Lepreman And Leprewoman Powers
Luckily a Human-Leprechaun Hybrid has a natural magical ability, and only needs a minimum of training to access it. They can thereby cast Glamours upon themselves so they may live out a human life for a good 80 years or so. Since they can easily excel at magic they often choose that as their life path in the fight against supernatural darkness. Lepremen, and women also have natural good luck which makes them a success in any endeavour they follow in life. They can easily gain power, and wealth which further aids in helping humankind. There is an uncontrollable urge to collect gold yet at the same time they’re not necessarily greedy. The obsession is focused on glittering gold coins that they want to put in small cauldron type pots very badly. Unfortunately they don’t hold anywhere near the same level of luck as Leprechauns gold. Pilfering a pot or abducting the Lepreperson will not net you three lucky wishes.

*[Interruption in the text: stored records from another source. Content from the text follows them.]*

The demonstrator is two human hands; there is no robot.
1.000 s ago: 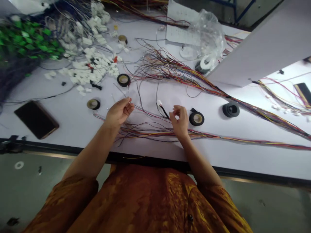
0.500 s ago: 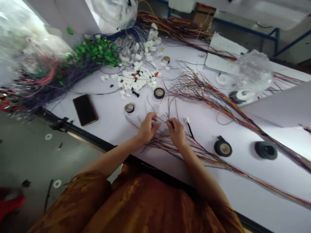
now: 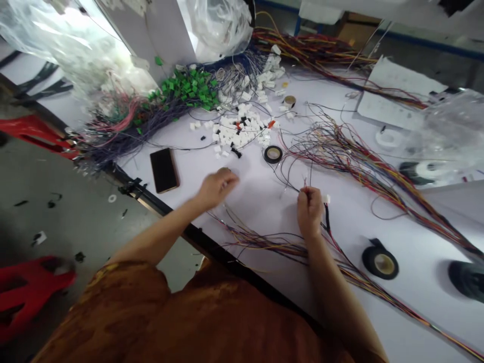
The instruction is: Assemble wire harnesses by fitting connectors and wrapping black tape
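Note:
My right hand (image 3: 310, 209) is closed in a pinch on thin wires (image 3: 293, 187). Dark strands run from it up to the left, and short reddish ends stick up above the fingers. Close to its right is a white connector (image 3: 327, 199) on black-sleeved wires. My left hand (image 3: 217, 189), blurred by motion, is well to the left with its fingers curled. A small tape roll (image 3: 224, 169) shows only its edge behind those fingers; whether they grip it is unclear. Below both hands lies a bundle of coloured wires (image 3: 272, 244), crossing under my right forearm.
A phone (image 3: 164, 170) lies left of my hands. Beyond are a black tape roll (image 3: 273, 154), piled white connectors (image 3: 242, 128) and green connectors (image 3: 192, 88). A thick wire harness (image 3: 363, 156) extends right. Another black tape roll (image 3: 380, 259) is by my right forearm.
My left hand has left the wires and moved left to the small tape roll. My right hand keeps its pinch on the wires, now farther right. The view has shifted.

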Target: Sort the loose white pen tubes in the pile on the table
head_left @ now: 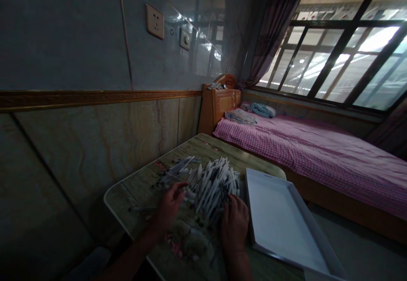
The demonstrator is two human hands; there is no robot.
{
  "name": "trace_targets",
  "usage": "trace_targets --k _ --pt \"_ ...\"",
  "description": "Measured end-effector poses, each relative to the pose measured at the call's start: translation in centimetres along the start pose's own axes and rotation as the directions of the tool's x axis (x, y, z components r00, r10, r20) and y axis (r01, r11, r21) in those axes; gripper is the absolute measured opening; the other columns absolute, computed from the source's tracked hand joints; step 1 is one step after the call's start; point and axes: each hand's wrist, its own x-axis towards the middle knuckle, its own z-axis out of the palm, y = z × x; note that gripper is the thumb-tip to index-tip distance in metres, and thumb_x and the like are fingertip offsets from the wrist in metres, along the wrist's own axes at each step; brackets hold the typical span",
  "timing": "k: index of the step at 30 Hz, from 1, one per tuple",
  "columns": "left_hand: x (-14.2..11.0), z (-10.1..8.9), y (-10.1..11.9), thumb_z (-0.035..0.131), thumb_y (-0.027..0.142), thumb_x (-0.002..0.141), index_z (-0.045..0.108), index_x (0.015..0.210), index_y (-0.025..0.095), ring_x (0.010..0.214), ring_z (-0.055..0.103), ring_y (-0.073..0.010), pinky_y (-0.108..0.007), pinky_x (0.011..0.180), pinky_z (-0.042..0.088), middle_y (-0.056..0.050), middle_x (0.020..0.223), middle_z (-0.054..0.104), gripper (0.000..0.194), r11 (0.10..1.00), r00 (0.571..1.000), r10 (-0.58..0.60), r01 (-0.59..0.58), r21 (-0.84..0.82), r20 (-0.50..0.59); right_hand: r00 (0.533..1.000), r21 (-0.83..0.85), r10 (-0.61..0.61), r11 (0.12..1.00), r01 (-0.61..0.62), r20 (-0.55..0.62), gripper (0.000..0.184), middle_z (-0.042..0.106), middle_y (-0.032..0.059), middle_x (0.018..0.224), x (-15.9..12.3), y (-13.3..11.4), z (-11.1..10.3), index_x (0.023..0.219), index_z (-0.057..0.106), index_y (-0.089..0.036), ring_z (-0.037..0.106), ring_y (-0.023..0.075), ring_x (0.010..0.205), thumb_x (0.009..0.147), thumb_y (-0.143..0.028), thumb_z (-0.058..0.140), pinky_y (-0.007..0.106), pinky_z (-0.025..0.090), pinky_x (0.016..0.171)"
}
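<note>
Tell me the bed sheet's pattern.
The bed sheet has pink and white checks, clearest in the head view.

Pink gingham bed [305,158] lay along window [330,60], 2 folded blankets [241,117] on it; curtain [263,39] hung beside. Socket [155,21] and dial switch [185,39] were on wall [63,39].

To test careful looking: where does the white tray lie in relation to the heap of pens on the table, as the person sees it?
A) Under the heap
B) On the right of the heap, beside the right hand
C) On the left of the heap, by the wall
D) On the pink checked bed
B: the white tray lies just beyond the right hand, on the right side of the heap of pens.
</note>
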Motion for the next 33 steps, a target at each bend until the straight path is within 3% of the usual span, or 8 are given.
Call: trace_targets --k 5,8,11,17,22,25,28,33 --pt "-1.1 -5.0 -2.8 0.061 0.029 0.076 0.075 0.098 0.027 0.11 0.064 -0.0319 -0.049 0.103 0.044 -0.009 0.11 0.074 0.026 0.886 0.977 0.209 -0.205 0.415 0.035 0.999 -0.005 -0.039 0.999 0.039 -0.035 0.036 0.064 0.0123 0.114 0.2 -0.1 -0.6 0.116 0.062 -0.016 0.051 0.0252 0.111 0.101 -0.035 0.036 0.044 0.039 0.099" --pt "-1.8 -6.1 -4.1 0.062 0.024 0.075 0.075 0.099 0.029 0.118 0.06 -0.0322 -0.049 0.107 0.041 -0.007 0.114 0.073 0.028 0.769 0.963 0.243 -0.263 0.583 0.114 0.996 0.037 -0.048 0.998 0.051 -0.073 0.035 0.063 0.0118 0.114 0.3 -0.3 -1.0 0.116 0.062 -0.017 0.053 0.0243 0.111 0.101 -0.036 0.037 0.044 0.04 0.098" --pt "-2.1 -6.1 -4.6 0.06 0.02 0.077 0.073 0.101 0.028 0.112 0.062 -0.0296 -0.045 0.103 0.044 -0.007 0.112 0.072 0.029 0.702 0.96 0.237 -0.275 0.657 0.149 0.992 0.091 -0.044 0.994 0.055 -0.12 0.034 0.063 0.0113 0.112 0.1 -0.4 -1.4 0.115 0.062 -0.017 0.054 0.0236 0.109 0.101 -0.034 0.037 0.044 0.042 0.097" --pt "-2.4 -5.9 -4.0 0.055 0.013 0.083 0.068 0.093 0.023 0.1 0.063 -0.0243 -0.039 0.093 0.048 -0.005 0.099 0.07 0.02 0.624 0.954 0.206 -0.298 0.722 0.217 0.986 0.22 0.031 0.976 0.006 -0.164 0.031 0.063 0.0099 0.11 0.4 -0.2 -2.0 0.113 0.064 -0.018 0.055 0.0229 0.107 0.099 -0.034 0.041 0.043 0.044 0.094" --pt "-2.1 -6.3 -3.7 0.058 0.011 0.084 0.066 0.088 0.022 0.095 0.063 -0.0238 -0.037 0.089 0.05 -0.004 0.093 0.069 0.014 0.59 0.939 0.186 -0.342 0.731 0.289 0.99 0.243 0.14 0.96 -0.137 0.007 0.034 0.066 0.0081 0.104 2.7 -1.4 -3.5 0.109 0.064 -0.02 0.059 0.022 0.1 0.099 -0.039 0.037 0.04 0.047 0.089" --pt "-1.8 -6.6 -3.9 0.058 0.015 0.086 0.065 0.086 0.022 0.093 0.065 -0.0249 -0.038 0.087 0.051 -0.004 0.092 0.071 0.01 0.593 0.923 0.217 -0.383 0.708 0.318 0.995 0.136 0.039 0.989 -0.051 0.09 0.035 0.064 0.0086 0.113 2.0 -2.6 -4.9 0.12 0.06 -0.021 0.055 0.0237 0.109 0.1 -0.039 0.038 0.043 0.045 0.095" --pt "-1.8 -6.6 -4.0 0.056 0.02 0.09 0.064 0.088 0.023 0.091 0.067 -0.0248 -0.038 0.083 0.052 -0.004 0.089 0.072 0.009 0.623 0.907 0.271 -0.421 0.659 0.323 0.981 -0.008 -0.097 0.995 0.1 0.17 0.04 0.056 0.0088 0.131 -1.3 -3.2 -6.1 0.137 0.049 -0.025 0.048 0.0256 0.124 0.099 -0.035 0.042 0.048 0.04 0.104" --pt "-2.7 -5.5 -3.5 0.052 0.021 0.093 0.064 0.091 0.024 0.088 0.068 -0.0223 -0.036 0.081 0.054 -0.003 0.088 0.072 0.013 0.648 0.841 0.39 -0.54 0.537 0.376 0.941 -0.21 -0.221 0.938 0.277 0.256 0.053 0.047 0.0083 0.144 -5.4 -2.4 -5.6 0.148 0.036 -0.028 0.038 0.03 0.136 0.096 -0.029 0.045 0.052 0.037 0.108"
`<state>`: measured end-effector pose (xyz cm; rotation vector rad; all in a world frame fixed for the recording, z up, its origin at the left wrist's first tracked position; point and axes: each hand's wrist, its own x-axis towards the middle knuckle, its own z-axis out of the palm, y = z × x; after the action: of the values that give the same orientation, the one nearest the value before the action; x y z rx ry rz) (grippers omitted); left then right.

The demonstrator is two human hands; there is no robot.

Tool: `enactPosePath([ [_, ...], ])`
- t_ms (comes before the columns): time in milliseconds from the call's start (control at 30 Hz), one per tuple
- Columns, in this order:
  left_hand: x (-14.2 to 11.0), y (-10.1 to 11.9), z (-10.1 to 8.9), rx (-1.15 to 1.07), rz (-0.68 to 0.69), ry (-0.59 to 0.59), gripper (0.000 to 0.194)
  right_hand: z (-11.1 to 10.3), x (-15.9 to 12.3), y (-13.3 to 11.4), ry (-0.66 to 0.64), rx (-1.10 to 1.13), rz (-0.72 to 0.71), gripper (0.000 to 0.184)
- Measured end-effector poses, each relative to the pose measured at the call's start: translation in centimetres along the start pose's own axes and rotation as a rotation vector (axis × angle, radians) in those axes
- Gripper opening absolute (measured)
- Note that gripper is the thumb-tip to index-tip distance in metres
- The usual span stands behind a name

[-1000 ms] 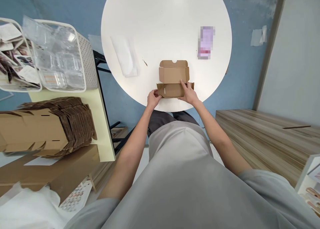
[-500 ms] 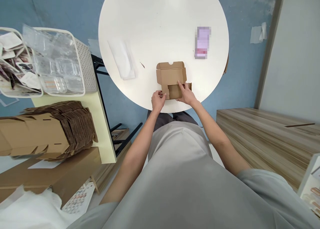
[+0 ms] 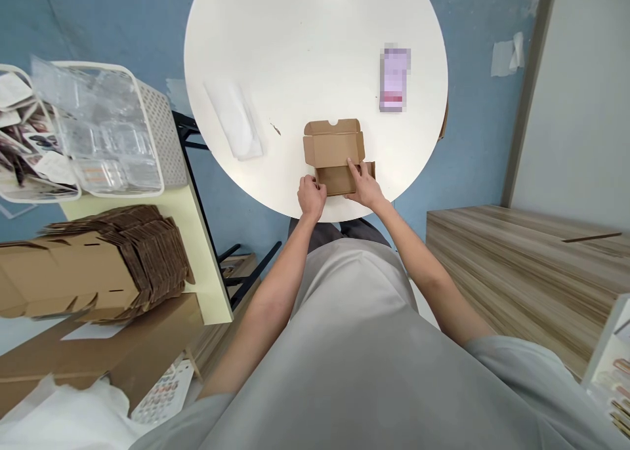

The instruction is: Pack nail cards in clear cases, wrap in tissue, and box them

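Observation:
A small brown cardboard box (image 3: 336,149) lies near the front edge of the round white table (image 3: 315,50), its lid laid back with side flaps spread. At the box's left end, my left hand (image 3: 312,196) has its fingers pinched on the side panel. My right hand (image 3: 365,187) grips the right end, thumb at the front wall and fingers over the inside. Part of the right side flap sticks out past those fingers. The inside of the box shows bare cardboard between my hands.
A purple blurred item (image 3: 394,79) lies at the table's right, and a folded white translucent packet (image 3: 233,122) at its left. Left of the table stand a basket of clear plastic packs (image 3: 113,128) and a stack of flat cardboard boxes (image 3: 147,253). A wooden cabinet (image 3: 516,260) is at right.
The left side flap, which lay partly across the box's inside, is now folded up at the left end under my left hand. My right hand keeps its hold. The view has shifted slightly.

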<state>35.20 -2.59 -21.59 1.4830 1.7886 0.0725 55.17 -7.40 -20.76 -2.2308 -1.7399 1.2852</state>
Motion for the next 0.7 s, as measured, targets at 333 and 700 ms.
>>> enactPosePath([
  [333, 1.4, -0.4, -0.6, 0.041, 0.017, -0.016, 0.009, -1.0, -1.3, 0.0, 0.083, 0.104, -0.029, 0.122],
  [700, 0.8, -0.8, -1.3, 0.104, 0.029, -0.042, 0.015, -1.0, -3.2, 3.4, 0.168, 0.355, 0.246, 0.052],
])
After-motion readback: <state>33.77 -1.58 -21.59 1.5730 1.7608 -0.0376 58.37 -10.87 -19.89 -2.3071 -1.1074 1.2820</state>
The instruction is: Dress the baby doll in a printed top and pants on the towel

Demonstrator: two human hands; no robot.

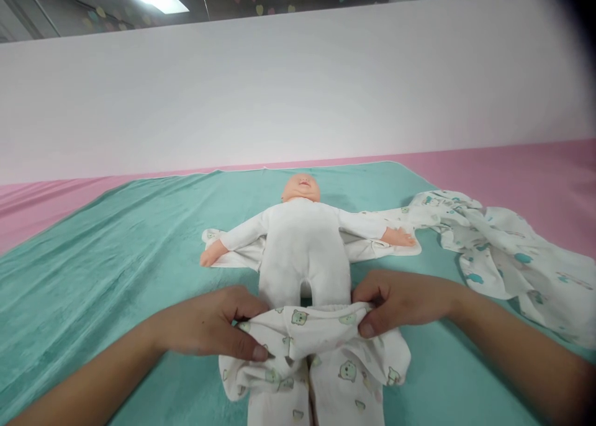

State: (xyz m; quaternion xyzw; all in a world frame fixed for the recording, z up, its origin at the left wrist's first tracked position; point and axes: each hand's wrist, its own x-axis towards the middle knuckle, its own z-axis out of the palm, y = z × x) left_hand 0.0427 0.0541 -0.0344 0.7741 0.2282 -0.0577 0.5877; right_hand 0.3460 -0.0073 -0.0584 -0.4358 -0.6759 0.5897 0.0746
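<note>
A baby doll (305, 246) with a white cloth body lies on its back, arms spread and head away from me. Bear-print baby pants (347, 370) are around its lower legs, the waistband bunched just below the crotch. My left hand (228, 323) pinches the waistband at the left, thumb on the outside. At the right edge of the same waistband, my right hand (386, 302) grips the fabric between thumb and fingers. Under the doll's arms lies a spread white printed top (367, 250). The doll's feet are not visible.
A teal blanket (153, 252) covers the surface, over a pink sheet (512, 165). To the right lies a crumpled white printed cloth (516, 258), touching the top's sleeve. A white panel (279, 97) stands behind the doll.
</note>
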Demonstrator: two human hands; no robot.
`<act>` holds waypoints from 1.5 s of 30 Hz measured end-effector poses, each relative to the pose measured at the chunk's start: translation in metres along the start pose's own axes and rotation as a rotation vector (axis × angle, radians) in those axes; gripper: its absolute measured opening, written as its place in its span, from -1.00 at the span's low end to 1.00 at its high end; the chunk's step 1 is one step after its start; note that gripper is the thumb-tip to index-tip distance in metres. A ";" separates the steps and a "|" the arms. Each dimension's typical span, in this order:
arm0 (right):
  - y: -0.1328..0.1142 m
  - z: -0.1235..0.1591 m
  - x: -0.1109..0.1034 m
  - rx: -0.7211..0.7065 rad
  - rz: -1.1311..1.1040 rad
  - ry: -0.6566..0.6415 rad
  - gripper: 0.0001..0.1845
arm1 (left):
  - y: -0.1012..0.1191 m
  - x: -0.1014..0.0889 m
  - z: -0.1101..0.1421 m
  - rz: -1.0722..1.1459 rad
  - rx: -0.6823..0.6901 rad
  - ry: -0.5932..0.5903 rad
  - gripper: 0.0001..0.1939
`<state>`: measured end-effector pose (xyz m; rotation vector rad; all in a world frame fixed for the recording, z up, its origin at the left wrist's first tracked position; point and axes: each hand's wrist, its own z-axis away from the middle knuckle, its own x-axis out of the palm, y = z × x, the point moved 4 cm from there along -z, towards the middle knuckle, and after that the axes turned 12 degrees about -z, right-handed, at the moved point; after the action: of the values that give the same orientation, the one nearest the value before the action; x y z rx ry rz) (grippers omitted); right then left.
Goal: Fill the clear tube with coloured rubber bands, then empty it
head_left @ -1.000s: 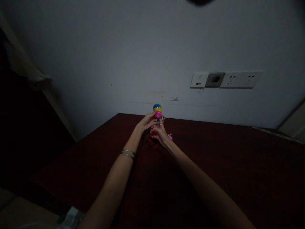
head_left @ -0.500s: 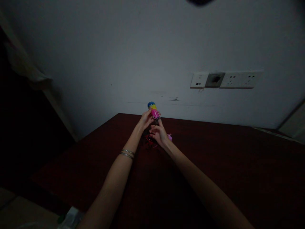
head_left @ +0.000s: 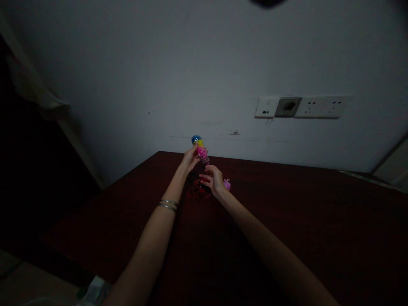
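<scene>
My left hand is wrapped round a small clear bottle, tilted with its mouth down to the right. Blue, yellow and pink layers of small strands show inside it. Right at the mouth is my right hand, its thumb and forefinger pinched by a dark pinkish bit too small to name. The other fingers of that hand are loosely curled and apart. Beneath the hands, a loose scatter of small red strands lies on the table. A pink-purple rounded thing with a small loop on top is partly hidden behind my right wrist.
The dark red-brown table stands against a pale wall. A row of sockets and switches is set in the wall at right. At the lower left, a whitish thing sits by my left arm. The room is dim.
My left hand has moved the bottle slightly left, away from my right hand. The gap between the hands is wider, and my right fingers have curled at the bottle's mouth.
</scene>
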<state>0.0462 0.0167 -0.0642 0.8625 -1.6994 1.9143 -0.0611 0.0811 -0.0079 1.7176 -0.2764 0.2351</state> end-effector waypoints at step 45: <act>-0.011 -0.017 -0.016 -0.059 0.456 0.042 -0.93 | -0.003 -0.003 -0.008 -0.216 0.303 0.066 -0.60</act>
<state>0.0629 0.0367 -0.0685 0.4307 -2.0473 2.1293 -0.0628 0.0896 -0.0098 2.0178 -0.0039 0.1805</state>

Interestingly their birthday wishes always come true if made for others, or non-selfish causes. The wishes are guided by luck so they can’t make something materialize out of thin air…unless of course their practice of magic allows for it. Leprehumans can also bank their wishes, and amass as many as they like. In addition on Saint Patrick’s Day they can grant three lucky wishes in the same way a Leprechaun would. They also have the power to bless objects into lucky charms like a Leprechaun. Leprehumans can also garner a special kinship with Unicorns, Rainbow Nymphs, Fairies, and may have limited rainbow creation powers. Naturally these supernatural connections, and practicing of magic can greatly increase their rainbow making ability. Rainbows that can be used for global transport, and communication.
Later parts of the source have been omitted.